Когда Семен вышел, Белоцветов еще раз повторил:
— Что, если золота там не будет? Все затраты нашей компании висят на мне, я перед кредиторами в Санкт-Петербурге отвечать буду. Потому повторяю свой вопрос! Я должен быть уверен.
После некоторого молчания Спиринский сказал:
— Помните, я рассказывал вам о ладанке рудознатской. Так вот, сам Бог нам послал этого старателя, потому как ладанка рудознатская у него и есть. Это я точно знаю. Федька Кулаков в том проболтался, а покойный Соболев про то прознал, за что и лишился жизни.

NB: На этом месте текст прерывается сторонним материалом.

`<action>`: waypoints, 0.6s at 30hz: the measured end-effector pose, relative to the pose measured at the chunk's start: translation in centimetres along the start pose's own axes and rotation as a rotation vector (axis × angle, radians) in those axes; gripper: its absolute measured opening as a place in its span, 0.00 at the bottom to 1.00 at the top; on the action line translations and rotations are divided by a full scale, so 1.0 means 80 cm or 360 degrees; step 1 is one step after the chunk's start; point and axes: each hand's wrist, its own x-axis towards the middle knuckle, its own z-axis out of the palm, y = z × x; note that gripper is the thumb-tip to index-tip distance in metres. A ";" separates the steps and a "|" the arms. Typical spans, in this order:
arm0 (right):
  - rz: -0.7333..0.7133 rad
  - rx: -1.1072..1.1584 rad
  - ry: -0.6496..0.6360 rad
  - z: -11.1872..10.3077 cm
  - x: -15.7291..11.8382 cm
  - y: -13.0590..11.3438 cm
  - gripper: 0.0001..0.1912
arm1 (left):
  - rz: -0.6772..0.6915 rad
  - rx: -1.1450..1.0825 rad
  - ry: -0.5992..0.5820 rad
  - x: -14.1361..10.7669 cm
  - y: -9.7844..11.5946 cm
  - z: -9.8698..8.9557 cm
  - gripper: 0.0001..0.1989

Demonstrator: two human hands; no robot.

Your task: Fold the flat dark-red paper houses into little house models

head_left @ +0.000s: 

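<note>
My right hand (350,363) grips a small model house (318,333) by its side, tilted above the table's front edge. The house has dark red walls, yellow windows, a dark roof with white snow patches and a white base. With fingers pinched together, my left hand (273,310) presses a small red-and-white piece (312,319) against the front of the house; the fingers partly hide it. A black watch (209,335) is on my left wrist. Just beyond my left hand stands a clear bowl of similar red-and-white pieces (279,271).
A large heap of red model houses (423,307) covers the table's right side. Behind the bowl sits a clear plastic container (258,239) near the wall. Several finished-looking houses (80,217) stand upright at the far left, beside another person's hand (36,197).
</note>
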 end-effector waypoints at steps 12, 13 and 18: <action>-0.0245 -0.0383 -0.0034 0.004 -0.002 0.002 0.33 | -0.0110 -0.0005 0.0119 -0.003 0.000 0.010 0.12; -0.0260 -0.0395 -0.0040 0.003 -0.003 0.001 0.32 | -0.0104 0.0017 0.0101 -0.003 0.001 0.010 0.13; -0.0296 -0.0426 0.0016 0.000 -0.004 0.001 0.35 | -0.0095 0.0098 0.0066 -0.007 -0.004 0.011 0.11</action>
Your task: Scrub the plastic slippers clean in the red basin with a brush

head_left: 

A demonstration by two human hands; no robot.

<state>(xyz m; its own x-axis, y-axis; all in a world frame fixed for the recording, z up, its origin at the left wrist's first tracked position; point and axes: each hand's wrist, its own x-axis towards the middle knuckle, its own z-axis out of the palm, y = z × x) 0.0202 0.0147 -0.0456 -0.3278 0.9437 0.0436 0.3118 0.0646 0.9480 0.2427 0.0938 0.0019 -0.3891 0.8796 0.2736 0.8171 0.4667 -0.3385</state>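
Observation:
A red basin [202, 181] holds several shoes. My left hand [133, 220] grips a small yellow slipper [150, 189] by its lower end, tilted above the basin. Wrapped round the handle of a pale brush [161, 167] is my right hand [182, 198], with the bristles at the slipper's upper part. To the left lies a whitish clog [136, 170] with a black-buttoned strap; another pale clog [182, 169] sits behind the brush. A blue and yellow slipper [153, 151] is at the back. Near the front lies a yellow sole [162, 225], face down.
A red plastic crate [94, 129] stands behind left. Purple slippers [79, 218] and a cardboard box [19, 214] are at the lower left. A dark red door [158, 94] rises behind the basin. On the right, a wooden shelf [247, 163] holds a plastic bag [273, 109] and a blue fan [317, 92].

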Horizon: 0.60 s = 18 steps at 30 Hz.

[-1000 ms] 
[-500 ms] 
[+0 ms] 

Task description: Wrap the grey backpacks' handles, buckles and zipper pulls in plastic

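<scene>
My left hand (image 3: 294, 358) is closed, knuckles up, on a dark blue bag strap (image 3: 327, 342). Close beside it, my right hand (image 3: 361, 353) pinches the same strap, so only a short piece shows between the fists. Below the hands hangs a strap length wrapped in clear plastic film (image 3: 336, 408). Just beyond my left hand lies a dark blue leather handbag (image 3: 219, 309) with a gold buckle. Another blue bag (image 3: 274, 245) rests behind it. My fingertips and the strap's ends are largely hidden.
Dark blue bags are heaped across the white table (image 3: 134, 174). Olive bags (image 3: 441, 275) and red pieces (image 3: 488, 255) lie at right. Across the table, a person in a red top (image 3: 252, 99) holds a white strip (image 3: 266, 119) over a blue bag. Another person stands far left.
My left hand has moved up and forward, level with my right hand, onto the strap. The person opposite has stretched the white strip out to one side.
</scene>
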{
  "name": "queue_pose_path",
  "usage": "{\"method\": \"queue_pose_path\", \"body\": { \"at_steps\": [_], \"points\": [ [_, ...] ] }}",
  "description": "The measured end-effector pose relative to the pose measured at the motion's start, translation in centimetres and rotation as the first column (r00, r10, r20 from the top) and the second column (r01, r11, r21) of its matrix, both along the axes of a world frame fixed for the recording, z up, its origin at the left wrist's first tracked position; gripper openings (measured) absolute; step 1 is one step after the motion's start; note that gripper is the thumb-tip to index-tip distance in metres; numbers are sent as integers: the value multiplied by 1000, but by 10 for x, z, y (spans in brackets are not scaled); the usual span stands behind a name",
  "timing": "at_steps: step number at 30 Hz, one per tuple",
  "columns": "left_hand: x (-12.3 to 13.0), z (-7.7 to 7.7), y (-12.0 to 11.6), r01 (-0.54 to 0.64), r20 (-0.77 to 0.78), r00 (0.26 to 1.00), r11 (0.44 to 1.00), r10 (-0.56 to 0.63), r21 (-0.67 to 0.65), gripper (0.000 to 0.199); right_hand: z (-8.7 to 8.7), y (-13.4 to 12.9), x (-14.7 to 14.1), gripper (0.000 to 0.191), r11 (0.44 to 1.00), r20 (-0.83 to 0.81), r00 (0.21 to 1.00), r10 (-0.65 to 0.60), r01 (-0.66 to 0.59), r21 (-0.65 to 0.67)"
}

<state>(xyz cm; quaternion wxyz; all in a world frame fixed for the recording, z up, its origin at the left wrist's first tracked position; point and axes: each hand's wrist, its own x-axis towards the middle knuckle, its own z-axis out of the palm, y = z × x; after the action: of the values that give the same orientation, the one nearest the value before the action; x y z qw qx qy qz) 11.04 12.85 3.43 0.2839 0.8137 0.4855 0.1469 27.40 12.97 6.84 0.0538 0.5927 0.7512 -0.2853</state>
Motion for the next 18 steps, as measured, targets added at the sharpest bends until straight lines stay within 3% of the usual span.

Пахтин, покрутив ус, кивнул:
— Так оно и есть, господин поручик, я тоже это знаю. Мы его искать хотели, а он сам пришел.
— Тогда зачем ему мы нужны, если он ладанкой владеет.
— А вот давайте его об этом и спросим.
— Хорошо. Зови его.
Пахтин выглянул из шатра и окликнул Семена.
Семен вошел и с улыбкой спросил:
— Ну, что надумали, люди добрые, примаете меня в товарищи аль нет?
— Один вопрос к тебе есть, Семен. В товарищах ведь доверие полное должно быть, так?
— Так.
— Так вот ответь нам. Слухи до нас дошли, что владеешь ты ладанкой рудознатской и через нее к золоту дорогу знаешь. Так ли это?
Семен нахмурился.
— Была у меня ладанка, правда ваша, но сейчас нет ее у меня.
— И где же она? — спросил Спиринский.
— Через ту ладанку столь крови пролито, что сказать, где она, не могу, не пытайте. Но те места, куда поведу вас, той ладанкой указаны были. Потому нет сейчас необходимости в ладанке той, вот такой мой ответ.
— Хорошо, Семен, но скажи по совести, если ладанка та в твоей власти, для чего тебе с нами по тайге бродить?
— Скажу, отчего не сказать. Не в золоте дело, не в нем. Много у меня его было, да и сейчас есть. Походил я в свое время и в парчовых портянках, и в штанах шелковых. Погулял в кабаках так, что до сих пор небось народец помнит. Не раз зарок давал, все, больше не пойду, а приходила весна — и вновь сюды. Жизнью своей рисковал, а шел. Может, потому и семьей обзавестись опасался. Друзей-товарищей в тайге этой схоронил многих. Понял я, прошли те времена, когда и один в поле воин был, и не будет к ним возврата. А вот без дела этого жить не могу. Прирос я к здешней тайге, к жизни старательской прикипел. Хочу все, что умею, на общую пользу положить, потому и прошусь к вам в пайщики. Чтобы на равных быть в беде и удаче.
— Поди обожди еще, трудный ты нам вопрос задал, — сказал Пахтин, увидев, как передернуло Спиринского от последних слов Семена.